Will the company be able to compete with other factual based streaming services, or even the native factual/documentary services on sites like Netflix?
It seems like with the volume of titles (currently 3000 compared to Netflix’s 500ish) Curiosity Stream can remain competitive here.
Relatively young business
Scale
It’s important to note that Curiosity Stream don’t have a platform to scale like Netflix/Disney/Roku – they mainly operate through deals with distributors such as Comcast who reach a large audience with their platforms. It could be argued that this is inherently risky as they don’t have 100% control over what to show, however it also means they reach the widest possible net of people.
Conclusion
Curiosity’s flexible business model along with multiple avenues of content monetization and differentiated content offerings allows CuriosityStream to succeed where other similar ventures have failed. Other providers have had more limited business models, expensive content and narrower go-to market strategies.

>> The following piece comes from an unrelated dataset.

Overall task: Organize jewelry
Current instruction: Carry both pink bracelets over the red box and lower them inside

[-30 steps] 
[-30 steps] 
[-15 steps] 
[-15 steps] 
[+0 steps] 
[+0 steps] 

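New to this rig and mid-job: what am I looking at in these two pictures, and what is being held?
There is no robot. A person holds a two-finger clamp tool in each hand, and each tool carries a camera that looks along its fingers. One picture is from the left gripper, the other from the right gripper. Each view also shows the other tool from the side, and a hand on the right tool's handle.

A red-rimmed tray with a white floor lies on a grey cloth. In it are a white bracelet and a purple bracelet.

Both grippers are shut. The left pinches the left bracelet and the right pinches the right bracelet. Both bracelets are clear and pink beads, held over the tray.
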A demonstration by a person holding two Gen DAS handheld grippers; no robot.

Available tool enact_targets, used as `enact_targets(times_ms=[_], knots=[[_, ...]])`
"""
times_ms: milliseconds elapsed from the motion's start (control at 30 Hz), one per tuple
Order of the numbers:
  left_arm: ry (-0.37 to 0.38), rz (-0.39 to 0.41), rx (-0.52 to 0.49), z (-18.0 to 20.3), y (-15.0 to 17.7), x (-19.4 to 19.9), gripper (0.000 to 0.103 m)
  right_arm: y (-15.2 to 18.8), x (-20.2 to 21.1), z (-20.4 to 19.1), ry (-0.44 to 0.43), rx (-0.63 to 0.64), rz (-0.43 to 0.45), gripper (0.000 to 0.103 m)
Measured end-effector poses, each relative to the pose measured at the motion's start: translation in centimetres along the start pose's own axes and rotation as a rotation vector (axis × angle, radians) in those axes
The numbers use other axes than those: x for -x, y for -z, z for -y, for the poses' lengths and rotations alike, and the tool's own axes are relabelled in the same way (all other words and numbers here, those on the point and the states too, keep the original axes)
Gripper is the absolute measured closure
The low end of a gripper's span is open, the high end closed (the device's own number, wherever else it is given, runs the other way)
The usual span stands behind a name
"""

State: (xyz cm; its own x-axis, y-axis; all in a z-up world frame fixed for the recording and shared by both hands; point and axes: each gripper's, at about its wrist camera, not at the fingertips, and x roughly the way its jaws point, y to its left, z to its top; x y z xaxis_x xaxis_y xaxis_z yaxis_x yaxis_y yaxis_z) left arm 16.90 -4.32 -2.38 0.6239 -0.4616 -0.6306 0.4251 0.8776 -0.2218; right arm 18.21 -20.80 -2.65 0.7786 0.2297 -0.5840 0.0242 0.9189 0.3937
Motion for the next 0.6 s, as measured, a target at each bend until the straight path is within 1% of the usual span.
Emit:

I would be cautious with this one as it’s a very competitive market, but also a market that has a tonne of upside if executed correctly. And with the significant experience in the management team along with the very impressive to-date results, I can see CuriosityStream becoming a force to be reckoned with in the industry.
Their success, however, does rely on their ability to continue to grow at rapid rates whilst also creating those ‘hit’ pieces of content which really stick with the consumer. For example, Game of Thrones (HBO) or The Crown (Netflix). I would also like to see profitability at some point over the next couple of years, though due to early stages in their growth cycle, I’m not expecting too much.
Definitely one to keep an eye on when their next earnings report lands.